Orientreisen mit Schweizer Nummernschild: Bouvier, Maillart, Schwarzenbach


1952 besucht der damals 23-jährige Nicolas Bouvier die 49-jährige Ella Maillart in Genf. Grund dafür ist ihr Rat über die Reiseroute Genf-Madras, die Bouvier mit seinem Freund Thierry Vernet plant, und die Maillart 13 Jahre zuvor mit Annemarie Schwarzenbach befahren hat. In knappen Sätzen schildert sie ihm die Route und fasst schliesslich zusammen: „Wo immer Menschen leben, kann auch ein Reisender leben.“
“ Rund ein Jahr später schreibt Bouvier im türkischen Trabzon ein Gedicht mit folgenden Zeilen: „[…] ein fantastischer Gewitterpilz, stieg auf über der Krim, und breitete sich aus bis China […]“.
Der Fiat Topolino der beiden Genfer rollt kurz darauf an der türkischen Ostgrenze über unwegsame Bergwege in eine, wie Bouvier schreibt, andere Welt: „Keine Möglichkeit mehr, ein Plakat zu entziffern: Hier herrschte die persische Schrift, die rückwärts läuft. Die Zeit übrigens auch. Im Lauf einer Nacht waren wir aus dem zwanzigsten nachchristlichen Jahrhundert ins vierzehnte der Hodscha hinübergewechselt.“
Der Orient: dämonisch, Ort der Sehnsucht, heiss und staubig, nimmt die beiden in sich auf. Genauso wie 13 Jahre zuvor die beiden Frauen. „Ein Entrinnen der Ratlosigkeit Europas“, schreibt Maillart. „Befreiung! Befreiung! Einzige Freiheit, die uns geblieben ist“, Schwarzenbach.

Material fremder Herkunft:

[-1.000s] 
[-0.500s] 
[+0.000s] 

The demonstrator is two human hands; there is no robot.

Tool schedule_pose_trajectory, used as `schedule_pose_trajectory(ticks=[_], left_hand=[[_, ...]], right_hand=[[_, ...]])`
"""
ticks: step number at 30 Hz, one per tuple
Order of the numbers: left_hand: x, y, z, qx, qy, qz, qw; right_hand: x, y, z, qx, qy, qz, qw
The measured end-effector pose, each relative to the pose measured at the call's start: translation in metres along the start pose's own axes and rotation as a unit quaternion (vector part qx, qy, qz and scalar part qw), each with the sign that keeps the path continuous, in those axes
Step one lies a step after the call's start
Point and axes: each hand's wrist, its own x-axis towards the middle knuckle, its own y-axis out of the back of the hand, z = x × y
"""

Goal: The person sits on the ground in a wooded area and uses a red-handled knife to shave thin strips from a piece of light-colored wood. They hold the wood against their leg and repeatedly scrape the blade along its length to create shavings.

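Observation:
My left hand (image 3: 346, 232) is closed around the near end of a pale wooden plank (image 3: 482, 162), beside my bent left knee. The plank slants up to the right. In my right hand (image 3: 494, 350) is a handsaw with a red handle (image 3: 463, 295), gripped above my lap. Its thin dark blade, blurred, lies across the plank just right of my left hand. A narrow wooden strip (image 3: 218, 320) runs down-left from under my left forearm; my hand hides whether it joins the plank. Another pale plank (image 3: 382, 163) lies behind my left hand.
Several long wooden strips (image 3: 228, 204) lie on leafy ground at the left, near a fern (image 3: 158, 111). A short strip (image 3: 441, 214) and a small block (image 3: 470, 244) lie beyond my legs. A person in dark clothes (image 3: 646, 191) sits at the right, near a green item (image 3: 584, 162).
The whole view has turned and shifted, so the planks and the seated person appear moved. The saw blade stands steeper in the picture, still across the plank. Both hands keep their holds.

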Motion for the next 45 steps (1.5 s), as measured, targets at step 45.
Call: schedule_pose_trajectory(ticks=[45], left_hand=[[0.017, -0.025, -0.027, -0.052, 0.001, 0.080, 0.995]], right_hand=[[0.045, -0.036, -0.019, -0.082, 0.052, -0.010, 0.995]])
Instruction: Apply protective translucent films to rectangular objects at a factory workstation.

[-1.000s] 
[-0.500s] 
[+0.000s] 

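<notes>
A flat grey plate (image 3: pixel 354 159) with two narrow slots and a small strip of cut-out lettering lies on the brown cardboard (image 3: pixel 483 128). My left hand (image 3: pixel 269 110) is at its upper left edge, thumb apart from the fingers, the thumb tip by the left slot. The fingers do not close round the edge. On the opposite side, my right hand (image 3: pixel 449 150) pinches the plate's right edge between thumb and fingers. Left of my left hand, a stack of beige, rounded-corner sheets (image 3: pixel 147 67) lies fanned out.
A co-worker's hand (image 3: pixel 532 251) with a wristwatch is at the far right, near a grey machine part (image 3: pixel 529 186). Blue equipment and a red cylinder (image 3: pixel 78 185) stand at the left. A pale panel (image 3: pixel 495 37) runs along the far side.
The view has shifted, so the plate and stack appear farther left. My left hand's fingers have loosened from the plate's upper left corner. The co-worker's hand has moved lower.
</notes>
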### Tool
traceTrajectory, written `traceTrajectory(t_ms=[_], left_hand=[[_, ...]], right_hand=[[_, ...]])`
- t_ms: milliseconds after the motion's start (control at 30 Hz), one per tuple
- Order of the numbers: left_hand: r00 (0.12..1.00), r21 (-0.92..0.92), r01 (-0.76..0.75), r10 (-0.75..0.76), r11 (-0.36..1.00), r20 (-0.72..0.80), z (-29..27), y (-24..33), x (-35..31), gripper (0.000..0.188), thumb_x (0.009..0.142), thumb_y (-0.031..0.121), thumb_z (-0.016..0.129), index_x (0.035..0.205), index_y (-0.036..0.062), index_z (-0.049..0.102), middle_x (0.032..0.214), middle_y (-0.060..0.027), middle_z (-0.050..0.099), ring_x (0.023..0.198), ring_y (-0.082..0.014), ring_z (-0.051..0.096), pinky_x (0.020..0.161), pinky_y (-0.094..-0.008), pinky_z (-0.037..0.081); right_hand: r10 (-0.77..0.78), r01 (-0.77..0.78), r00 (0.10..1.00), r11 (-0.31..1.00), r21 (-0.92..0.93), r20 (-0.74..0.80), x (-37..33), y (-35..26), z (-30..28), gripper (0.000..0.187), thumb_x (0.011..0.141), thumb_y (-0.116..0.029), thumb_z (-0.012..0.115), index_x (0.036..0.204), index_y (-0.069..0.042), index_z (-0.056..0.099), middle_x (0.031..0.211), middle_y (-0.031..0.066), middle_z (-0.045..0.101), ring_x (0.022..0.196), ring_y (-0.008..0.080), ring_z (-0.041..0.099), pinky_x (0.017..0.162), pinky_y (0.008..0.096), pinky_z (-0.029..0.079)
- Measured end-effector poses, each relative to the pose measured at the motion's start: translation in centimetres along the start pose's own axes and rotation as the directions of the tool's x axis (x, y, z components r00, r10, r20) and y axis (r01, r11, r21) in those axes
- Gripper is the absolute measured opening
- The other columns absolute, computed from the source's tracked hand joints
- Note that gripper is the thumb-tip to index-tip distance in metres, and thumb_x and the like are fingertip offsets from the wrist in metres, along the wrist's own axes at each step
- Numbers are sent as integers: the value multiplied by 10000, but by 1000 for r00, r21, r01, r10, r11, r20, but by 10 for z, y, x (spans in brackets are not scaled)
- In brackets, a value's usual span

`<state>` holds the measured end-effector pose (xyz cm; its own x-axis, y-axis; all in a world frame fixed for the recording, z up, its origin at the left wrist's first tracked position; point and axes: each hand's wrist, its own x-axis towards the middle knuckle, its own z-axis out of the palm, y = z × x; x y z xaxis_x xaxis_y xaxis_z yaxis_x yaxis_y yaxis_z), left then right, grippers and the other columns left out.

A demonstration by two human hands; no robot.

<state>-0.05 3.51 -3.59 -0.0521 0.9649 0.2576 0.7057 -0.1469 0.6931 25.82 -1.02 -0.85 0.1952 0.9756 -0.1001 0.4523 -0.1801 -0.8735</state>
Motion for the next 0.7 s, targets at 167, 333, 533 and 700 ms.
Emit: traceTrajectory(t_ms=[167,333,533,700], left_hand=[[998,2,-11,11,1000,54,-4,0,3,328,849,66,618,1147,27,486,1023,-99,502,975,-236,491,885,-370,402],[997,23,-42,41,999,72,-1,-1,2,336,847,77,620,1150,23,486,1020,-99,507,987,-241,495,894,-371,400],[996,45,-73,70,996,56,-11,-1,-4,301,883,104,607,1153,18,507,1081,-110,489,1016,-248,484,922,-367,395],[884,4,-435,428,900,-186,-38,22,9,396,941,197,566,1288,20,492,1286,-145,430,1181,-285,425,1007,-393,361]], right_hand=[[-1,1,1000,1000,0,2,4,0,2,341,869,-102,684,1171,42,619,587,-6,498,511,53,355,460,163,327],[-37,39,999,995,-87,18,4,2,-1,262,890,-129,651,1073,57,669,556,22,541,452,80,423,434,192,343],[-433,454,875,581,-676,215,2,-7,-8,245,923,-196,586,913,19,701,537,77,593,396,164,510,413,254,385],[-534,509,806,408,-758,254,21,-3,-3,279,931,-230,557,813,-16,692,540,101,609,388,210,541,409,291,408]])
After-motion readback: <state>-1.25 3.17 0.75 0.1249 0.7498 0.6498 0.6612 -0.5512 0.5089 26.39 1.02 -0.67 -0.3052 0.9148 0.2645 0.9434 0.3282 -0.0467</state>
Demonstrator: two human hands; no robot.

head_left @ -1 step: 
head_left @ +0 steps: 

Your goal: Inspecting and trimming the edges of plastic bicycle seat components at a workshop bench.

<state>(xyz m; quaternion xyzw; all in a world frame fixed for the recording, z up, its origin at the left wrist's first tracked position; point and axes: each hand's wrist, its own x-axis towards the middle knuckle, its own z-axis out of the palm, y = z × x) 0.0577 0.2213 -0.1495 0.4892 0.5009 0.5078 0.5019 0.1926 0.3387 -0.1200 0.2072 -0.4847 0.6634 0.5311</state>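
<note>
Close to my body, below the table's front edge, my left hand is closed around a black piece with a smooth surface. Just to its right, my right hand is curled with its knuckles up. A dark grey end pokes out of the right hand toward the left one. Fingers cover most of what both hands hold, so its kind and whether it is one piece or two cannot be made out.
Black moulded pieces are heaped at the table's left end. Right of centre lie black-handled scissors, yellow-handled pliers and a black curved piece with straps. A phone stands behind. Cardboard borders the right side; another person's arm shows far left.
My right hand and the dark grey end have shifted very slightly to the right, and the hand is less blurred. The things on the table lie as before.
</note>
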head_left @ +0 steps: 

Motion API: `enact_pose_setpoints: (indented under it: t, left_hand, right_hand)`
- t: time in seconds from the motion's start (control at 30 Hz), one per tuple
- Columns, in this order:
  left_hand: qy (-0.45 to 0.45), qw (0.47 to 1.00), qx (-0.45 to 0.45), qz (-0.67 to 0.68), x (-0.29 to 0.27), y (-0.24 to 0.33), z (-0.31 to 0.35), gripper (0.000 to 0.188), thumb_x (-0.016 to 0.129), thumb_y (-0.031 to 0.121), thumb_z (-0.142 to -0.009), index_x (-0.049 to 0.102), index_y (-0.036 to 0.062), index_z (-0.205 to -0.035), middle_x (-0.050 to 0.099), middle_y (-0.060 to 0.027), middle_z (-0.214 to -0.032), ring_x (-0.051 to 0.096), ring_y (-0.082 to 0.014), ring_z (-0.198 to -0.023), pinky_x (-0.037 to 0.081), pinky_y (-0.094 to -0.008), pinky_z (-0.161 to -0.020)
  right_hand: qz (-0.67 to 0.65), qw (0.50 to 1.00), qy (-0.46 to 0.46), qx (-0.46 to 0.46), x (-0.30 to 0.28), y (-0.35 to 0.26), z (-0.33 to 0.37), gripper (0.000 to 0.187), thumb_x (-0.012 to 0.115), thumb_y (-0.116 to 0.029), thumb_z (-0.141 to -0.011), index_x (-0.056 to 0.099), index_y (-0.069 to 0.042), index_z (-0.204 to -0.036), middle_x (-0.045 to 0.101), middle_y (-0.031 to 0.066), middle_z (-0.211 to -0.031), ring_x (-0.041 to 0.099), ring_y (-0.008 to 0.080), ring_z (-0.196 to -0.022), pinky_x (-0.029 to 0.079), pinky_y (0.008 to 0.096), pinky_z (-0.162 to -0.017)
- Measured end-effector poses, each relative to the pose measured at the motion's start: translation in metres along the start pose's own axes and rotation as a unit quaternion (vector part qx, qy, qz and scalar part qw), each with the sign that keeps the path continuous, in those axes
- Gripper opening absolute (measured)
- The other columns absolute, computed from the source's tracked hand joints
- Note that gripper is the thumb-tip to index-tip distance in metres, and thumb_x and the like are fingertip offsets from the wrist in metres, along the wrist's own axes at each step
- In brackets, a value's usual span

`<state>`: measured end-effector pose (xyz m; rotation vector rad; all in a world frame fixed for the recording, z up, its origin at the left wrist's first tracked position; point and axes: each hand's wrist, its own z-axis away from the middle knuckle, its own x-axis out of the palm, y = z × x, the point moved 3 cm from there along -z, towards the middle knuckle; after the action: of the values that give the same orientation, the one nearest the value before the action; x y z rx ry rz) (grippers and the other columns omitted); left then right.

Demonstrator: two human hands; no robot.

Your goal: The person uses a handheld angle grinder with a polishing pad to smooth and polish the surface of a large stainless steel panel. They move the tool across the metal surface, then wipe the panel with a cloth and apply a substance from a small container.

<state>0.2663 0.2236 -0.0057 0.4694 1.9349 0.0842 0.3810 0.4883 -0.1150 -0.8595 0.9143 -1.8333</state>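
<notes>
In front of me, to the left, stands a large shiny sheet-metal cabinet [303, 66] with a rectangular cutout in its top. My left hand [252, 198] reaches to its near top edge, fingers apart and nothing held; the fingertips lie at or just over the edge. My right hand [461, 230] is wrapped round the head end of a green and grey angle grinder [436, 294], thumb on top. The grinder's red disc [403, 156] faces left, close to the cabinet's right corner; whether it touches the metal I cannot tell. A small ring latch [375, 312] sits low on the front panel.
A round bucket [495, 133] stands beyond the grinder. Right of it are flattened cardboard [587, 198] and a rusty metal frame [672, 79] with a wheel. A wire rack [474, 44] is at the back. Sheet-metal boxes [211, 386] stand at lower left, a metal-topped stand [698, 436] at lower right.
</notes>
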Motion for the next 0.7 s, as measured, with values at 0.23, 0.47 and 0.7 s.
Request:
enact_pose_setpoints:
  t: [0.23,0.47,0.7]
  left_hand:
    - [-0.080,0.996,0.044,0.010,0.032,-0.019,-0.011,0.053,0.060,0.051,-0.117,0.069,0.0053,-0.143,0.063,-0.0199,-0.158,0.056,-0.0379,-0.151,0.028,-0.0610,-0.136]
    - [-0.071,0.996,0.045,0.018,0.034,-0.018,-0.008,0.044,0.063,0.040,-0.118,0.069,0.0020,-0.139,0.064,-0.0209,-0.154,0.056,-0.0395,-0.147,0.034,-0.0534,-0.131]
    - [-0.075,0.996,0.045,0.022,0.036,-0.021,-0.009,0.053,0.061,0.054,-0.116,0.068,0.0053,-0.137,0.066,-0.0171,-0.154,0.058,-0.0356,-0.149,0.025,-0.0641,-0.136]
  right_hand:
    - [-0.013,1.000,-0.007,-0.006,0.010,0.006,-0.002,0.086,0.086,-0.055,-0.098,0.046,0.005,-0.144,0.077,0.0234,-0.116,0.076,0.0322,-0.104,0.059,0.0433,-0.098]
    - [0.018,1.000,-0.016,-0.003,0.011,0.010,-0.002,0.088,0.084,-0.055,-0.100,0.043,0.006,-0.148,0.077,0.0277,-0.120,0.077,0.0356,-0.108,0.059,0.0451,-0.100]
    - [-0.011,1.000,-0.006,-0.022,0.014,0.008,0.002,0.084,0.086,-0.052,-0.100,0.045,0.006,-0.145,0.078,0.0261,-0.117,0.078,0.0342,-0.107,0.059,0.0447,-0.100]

Bouvier, Maillart und Schwarzenbach waren Reisende. Schriftsteller, Journalisten und Fotografen. Diese Berufsbezeichnungen sind allerdings Gehhilfen für Sesshafte. Die Medien fliessen ineinander über. „Nur wer die Weite erfassen und reifen lassen kann, kann sie besitzen – nachdem er das Mittel gefunden hat, sie auszudrücken.“ (Ella Maillart) Das Mittel ist mal die Fotografie, mal das Gedicht. Mal die Anekdote und mal die nüchterne Beschreibung. Gemeinsam wird es zur Suche, der „ins Ferne und Abenteuerliche verbannten Existenz“ (Annemarie Schwarzenbach), die allen gemeinsam ist. Und so fahren die vier gemeinsam im Abstand vieler Jahre auf der Strasse in „die Abendstunden, die wie hungrige Wölfe über die lautlose, kaum noch atmende Welt streichen“ (Annemarie Schwarzenbach). Der Orient, Wiege und Rettung der europäischen Seele.
Annemarie Schwarzenbach: Shahbash bei Herat/Afghanistan, Juli 1939. Signatur: SLA-Schwarzenbach-A-5-19/151, Nachlass Schwarzenbach, Schweizerisches Literaturarchiv der Nationalbibliothek Bern.
Annemarie Schwarzenbach: Shahbash bei Herat/Afghanistan, Juli 1939. Signatur: SLA-Schwarzenbach-A-5-19/149, Nachlass Schwarzenbach, Schweizerisches Literaturarchiv der Nationalbibliothek Bern.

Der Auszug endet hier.